# 19K-RGP — Data Access & Usability Package

**Resource:** *Unity in Diversity: A Global Atlas of 19,035 Rice Genomes* (19K Rice Genome Project, 19K-RGP)
**Purpose:** a unified, reproducible guide to **how to access, query, and analyze** the 19K-RGP across its data platforms — APIs, precomputed summaries, and runnable example workflows.

> This package was assembled to make a large, multi-platform genomics resource easy to use: clear documentation, copy-paste API recipes, end-to-end example notebooks, and precomputed summary tables, tied together by a small website and an in-page assistant.

---

## The resource at a glance

| | |
|---|---|
| Rice genomes | **19,035** (9,309 newly sequenced + 9,726 public) |
| Reference assemblies | **5 platinum genomes** — Nipponbare IRGSP‑1.0 (GJ), IR64RS2 (XI, new gap‑free), MH63RS3 (XI), ARC 10497 (cB), N22 (cA) |
| Variants | **~57 million** across references; 2.02M high‑effect regulatory variants |
| Analyses | population genomics · rare variants · regulatory (HEV) modeling · genome × environment · small RNA · AlphaFold3 protein models · AI trait prediction |

## The platforms (one documentation page each)

| Platform | What it's for | Programmatic access |
|---|---|---|
| **SNP‑Seek v3** (`snp-seek.irri.org`) | Interactive genotypes, haplotypes, allele frequencies, phenotypes | REST API *(endpoints to confirm with IRRI)* |
| **GrameneOryza** (`oryza.gramene.org`) | Genome browser, search, FTP of extended variants + predicted effects | Ensembl REST · BioMart · remote `tabix` |
| **Oryza CLIMtools** (`gramene.org/CLIMtools/oryza_19K-RGP`) | Climate ↔ genome (G×E) associations | Downloadable tables (no REST API) |
| **Code & Models** (`github.com/YongZhou2019/19K-RGP`) | Pipelines + pre‑trained AI trait‑prediction models | Git, Docker, Colab |
| **Archives & Bulk** (NCBI · EVA · KAUST) | Raw reads, full variant archives, citable DOIs | Accession download |

---

## What this package contains

```
Reviewer_webpage/
├── README.md                  ← you are here
├── supplementary_note_10/     Expanded "Data Access and Visualization" note (§§10.1–10.6)
├── notebooks/                 Runnable example workflows + the `oryza19k` access-cookbook helper
├── precomputed_tables/        DOI-citable summary tables (+ Zenodo deposit manifest)
├── response/                  Point-by-point reply to the reviewer + rebuttal paragraph
└── site/                      Static documentation website (vanilla HTML/CSS/JS)
    ├── index.html  start.html  workflows.html  api.html  about.html
    ├── platforms/             one page per platform (README · Tutorial · Workflow · Examples)
    ├── partials/              shared header/footer/assistant
    └── assets/                css · js · data · fonts · img · icons
```

## How it maps to the three asks

- **APIs** → `site/api.html` (Access matrix + endpoint reference) and §§10.1–10.5 of the note; honest per‑platform tiers, copy‑paste curl/Python/R.
- **Precomputed summaries** → `precomputed_tables/` (allele frequencies, per‑gene variant summaries, the core‑SNP matrix, trait tables, benchmarks), published to Zenodo with a DOI.
- **Example workflows** → `notebooks/` + `site/workflows.html`: three end‑to‑end recipes anchored to results in the paper, runnable in Colab or Docker, with committed outputs and offline fallback.
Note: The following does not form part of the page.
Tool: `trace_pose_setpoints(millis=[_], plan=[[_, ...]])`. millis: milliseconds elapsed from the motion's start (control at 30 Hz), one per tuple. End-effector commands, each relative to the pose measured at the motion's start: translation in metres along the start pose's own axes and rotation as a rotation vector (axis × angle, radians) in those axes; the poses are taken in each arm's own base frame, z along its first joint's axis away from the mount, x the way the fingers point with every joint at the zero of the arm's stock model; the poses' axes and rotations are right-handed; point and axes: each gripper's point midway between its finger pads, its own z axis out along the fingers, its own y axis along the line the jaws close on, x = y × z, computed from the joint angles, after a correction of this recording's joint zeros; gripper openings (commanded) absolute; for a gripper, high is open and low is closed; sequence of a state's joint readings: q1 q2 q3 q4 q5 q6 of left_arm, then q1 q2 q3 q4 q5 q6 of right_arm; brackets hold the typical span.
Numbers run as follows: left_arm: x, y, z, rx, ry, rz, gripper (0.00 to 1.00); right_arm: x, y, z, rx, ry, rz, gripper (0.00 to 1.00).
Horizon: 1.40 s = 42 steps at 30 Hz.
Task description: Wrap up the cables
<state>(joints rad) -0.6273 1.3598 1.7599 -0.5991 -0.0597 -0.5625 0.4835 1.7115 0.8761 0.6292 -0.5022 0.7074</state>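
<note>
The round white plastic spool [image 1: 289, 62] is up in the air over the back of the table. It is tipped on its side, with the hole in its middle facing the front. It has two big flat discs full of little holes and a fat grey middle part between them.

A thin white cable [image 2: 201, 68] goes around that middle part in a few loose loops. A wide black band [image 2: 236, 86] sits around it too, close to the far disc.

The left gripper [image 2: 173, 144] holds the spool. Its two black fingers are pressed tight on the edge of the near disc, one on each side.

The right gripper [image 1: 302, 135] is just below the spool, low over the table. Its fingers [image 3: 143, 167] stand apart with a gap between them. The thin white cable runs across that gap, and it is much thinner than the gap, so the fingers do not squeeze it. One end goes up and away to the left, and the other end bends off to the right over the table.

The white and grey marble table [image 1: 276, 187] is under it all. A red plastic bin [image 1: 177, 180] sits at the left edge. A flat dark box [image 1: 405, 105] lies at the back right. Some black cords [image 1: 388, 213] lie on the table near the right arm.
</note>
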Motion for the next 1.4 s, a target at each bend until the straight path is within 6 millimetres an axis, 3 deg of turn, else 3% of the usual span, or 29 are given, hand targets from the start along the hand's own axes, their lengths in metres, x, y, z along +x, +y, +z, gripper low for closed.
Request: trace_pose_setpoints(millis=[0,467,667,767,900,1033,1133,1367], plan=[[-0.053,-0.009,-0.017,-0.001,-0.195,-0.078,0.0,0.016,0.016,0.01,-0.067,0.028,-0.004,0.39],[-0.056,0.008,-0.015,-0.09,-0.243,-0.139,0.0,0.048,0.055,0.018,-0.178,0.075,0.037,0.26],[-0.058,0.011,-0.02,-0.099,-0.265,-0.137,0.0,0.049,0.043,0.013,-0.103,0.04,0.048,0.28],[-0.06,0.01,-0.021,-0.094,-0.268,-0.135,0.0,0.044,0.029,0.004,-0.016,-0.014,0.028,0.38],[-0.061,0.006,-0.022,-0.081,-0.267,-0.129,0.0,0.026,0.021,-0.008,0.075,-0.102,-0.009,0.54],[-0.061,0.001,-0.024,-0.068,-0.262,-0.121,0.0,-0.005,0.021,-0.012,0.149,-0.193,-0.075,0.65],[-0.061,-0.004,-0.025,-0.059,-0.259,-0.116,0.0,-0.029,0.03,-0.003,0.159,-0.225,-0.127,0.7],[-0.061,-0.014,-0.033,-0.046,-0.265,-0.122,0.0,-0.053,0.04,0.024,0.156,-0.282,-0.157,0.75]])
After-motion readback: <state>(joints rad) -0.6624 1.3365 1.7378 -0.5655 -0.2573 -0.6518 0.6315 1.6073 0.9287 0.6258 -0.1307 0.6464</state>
## Efficient data access — the headline technique

You do **not** need to download 19,035 genomes to query a locus. The package documents **remote `tabix` streaming** of the bgzipped VCFs (slice any region across all accessions over HTTPS), plus precomputed summary tables for the most common questions.

---

## Conventions & compliance (please read before contributing)

- **No credentials in any tracked file.** Review‑only passwords live solely in the editor/cover‑letter channel. The website ships credential‑free; any review build toggle lives in an untracked `site/assets/js/config.local.js`.
- **No endpoint is documented unless it returns HTTP 200 with no login.** Endpoints are tagged by access tier; anything unverified is served as a precomputed table instead.
- **Notebooks always run for a reader** — every networked cell ships with committed output and falls back to a precomputed table if a live service is unavailable.
- **Cite DOIs, not bare hostnames**, for anything durable.

## Status

Local‑first build (this folder). Public deployment (org GitHub Pages) and a Zenodo DOI are prepared but minted only after co‑author sign‑off. See the approved plan for the full design and open items.